Hunt through the lines below for the string "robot" and copy each one that has it.

(Beginning of Supplied information)

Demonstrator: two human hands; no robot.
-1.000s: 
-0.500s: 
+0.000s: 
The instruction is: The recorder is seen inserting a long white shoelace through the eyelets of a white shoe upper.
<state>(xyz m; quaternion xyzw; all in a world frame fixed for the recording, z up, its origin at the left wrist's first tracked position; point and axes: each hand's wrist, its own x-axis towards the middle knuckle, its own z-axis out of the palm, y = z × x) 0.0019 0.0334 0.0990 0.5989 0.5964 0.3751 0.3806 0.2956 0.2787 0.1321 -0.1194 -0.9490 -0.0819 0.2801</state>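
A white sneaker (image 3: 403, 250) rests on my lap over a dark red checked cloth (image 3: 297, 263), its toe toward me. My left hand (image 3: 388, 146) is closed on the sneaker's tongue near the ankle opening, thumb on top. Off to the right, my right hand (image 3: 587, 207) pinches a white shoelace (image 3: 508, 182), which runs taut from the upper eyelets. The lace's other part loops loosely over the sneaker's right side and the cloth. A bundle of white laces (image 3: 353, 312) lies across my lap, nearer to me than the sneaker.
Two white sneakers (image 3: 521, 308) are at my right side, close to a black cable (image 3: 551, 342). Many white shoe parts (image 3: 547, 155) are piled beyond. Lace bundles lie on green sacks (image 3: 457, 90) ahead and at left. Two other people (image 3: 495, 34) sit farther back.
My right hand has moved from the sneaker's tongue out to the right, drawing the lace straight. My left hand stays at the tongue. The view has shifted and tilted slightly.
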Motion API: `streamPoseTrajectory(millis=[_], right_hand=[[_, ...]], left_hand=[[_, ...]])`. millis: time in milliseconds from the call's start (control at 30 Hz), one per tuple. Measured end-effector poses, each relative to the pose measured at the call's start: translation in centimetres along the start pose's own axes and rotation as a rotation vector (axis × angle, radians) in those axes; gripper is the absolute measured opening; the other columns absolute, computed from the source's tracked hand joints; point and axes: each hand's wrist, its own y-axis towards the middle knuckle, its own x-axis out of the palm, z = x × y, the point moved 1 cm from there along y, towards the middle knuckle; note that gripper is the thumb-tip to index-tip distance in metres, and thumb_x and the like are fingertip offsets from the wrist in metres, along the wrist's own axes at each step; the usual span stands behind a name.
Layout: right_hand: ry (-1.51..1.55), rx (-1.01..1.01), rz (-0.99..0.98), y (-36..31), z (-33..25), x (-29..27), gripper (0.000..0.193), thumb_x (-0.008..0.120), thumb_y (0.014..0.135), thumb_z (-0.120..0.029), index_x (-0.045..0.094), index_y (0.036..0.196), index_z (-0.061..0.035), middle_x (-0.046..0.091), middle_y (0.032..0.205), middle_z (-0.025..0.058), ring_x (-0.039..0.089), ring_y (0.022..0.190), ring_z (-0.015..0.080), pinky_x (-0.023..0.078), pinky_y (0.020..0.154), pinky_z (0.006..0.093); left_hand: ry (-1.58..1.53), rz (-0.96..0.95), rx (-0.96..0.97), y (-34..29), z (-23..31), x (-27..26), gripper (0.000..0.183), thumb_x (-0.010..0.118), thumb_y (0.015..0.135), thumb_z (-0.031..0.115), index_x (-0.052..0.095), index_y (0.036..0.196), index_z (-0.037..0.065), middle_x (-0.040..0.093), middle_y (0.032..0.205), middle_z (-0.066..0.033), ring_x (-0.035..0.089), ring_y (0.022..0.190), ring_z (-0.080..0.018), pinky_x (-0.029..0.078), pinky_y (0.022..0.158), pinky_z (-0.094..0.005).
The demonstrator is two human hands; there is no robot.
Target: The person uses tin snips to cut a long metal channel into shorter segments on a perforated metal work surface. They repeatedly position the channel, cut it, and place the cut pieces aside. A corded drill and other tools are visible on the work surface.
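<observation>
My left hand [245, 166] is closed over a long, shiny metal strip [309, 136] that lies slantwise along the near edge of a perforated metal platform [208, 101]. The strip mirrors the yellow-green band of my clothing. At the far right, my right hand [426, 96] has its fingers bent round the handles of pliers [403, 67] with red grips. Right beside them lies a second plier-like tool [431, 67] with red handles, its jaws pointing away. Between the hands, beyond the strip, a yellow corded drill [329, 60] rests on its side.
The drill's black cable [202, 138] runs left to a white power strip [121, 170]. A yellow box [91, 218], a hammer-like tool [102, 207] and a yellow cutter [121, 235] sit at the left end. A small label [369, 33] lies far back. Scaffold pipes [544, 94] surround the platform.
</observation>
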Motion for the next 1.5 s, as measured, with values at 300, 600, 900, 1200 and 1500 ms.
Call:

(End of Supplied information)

[Response for this exercise]:
Demonstrator: two human hands; no robot.
The demonstrator is two human hands; there is no robot.

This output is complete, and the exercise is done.